Simplicity. Comfort.

The Packers offense had a near-perfect first half. Touchdowns on three of their possessions. Zero penalties. None of their 37 plays lost yardage. Eighteen of them produced first downs.

Rodgers believes LaFleur has “settled into his role as head coach.”

“Him and I have really been on the same page all season,” Rodger said. “There’s just a beautiful trust that has blossomed even more this year between him and I.”

LaFleur, meanwhile, paid the praise forward to the effort of an offensive line that has been sturdy all year and helped jump-start Sunday night’s beatdown. (The Bears not only never sacked Rodgers or forced a turnover, but they also weren’t credited in the final game book with a single quarterback hit.)

“It makes it a lot easier, no doubt about it, when you have your whole playbook open and you can call plays that are complementary,” LaFleur said.

None of this sounds at all familiar to Bears fans, who are left to continue envying the Packers’ success as they try to unsee interceptions forced into double and triple coverage.

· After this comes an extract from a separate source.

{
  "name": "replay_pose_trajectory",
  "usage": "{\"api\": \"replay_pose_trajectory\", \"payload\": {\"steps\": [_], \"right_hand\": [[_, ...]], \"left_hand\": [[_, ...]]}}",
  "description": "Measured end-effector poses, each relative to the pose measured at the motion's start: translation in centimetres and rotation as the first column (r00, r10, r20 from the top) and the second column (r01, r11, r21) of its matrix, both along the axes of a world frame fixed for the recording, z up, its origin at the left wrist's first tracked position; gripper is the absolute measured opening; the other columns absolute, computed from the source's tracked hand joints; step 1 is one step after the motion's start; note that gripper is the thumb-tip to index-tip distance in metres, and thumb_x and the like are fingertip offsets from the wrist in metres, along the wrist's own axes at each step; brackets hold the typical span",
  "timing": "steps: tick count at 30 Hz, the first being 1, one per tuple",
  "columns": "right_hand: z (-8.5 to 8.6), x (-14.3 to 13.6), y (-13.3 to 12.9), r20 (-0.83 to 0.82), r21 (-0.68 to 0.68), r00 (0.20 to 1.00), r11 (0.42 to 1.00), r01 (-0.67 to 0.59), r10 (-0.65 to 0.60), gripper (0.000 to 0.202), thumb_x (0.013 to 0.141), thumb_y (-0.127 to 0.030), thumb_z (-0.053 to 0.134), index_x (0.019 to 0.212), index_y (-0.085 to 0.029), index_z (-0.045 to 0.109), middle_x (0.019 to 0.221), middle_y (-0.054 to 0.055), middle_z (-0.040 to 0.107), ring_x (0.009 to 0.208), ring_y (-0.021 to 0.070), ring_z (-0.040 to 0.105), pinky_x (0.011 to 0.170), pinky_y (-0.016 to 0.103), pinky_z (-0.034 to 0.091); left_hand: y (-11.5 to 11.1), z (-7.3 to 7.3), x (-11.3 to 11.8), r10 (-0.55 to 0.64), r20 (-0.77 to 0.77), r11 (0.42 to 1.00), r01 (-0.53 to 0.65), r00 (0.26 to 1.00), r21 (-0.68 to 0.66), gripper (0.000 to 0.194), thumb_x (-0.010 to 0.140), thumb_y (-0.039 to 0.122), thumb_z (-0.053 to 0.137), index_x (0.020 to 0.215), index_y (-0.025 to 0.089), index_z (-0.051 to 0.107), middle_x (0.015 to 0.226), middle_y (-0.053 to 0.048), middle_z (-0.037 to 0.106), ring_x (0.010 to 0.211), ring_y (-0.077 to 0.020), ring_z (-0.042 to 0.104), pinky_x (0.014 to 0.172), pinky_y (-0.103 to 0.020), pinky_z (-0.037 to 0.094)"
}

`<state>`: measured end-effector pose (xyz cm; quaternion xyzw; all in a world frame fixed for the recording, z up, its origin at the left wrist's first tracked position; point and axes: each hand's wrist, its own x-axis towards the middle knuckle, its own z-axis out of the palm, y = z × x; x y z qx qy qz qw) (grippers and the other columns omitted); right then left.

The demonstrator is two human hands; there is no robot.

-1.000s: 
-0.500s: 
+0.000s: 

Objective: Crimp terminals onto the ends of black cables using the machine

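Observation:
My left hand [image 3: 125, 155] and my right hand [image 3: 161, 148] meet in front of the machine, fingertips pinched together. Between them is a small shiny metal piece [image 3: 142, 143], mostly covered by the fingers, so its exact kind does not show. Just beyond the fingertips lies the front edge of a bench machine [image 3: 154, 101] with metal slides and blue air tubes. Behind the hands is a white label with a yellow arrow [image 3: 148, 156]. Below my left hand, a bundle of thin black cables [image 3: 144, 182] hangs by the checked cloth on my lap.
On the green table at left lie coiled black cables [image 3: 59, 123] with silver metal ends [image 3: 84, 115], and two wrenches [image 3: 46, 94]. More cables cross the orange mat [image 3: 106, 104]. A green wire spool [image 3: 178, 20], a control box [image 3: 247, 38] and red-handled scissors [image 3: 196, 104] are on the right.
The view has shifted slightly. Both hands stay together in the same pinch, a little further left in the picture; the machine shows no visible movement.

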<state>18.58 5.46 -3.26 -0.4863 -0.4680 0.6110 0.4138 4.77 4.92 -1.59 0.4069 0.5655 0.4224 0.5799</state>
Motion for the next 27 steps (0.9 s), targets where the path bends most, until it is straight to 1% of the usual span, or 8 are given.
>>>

Bottom line: Week after week, the Bears make it clear they have few if any answers on offense.

As so many feared, Nagy’s midweek praise of Mitch Trubisky’s “different focus” and his impressive week of practice and the offense’s oh-so-encouraging “huddle mechanics” didn’t mean much on game night.

The Bears stalled in the red zone on their opening drive, settled for a field goal and never led. Trubisky threw two picks and fumbled twice, losing one that Preston Smith scooped up for a 14-yard touchdown return.

Trubisky short-hopped throws to open receivers on multiple occasions. He also threw high and away at times.

The Bears’ fifth straight loss — and the franchise’s third winless November in the last five seasons — brings amplified questions about Nagy and the quarterback situation and general manager Ryan Pace and a genuine curiosity about how many current players, coaches and front-office members still will be here the next time the Bears win a playoff game.

“Right now, this is a very, very difficult time that we’re going through,” Nagy said.

Meanwhile, the Packers rolled on, satisfied but hardly surprised by Sunday’s blowout.

“It says a lot about who we are as a team,” Adams said.

Added Rodgers: “I like where we’re at. … I said before the game and I believe it: If you want to be a great team, these are the kind of games you have to win.”

In this series, the Packers usually do.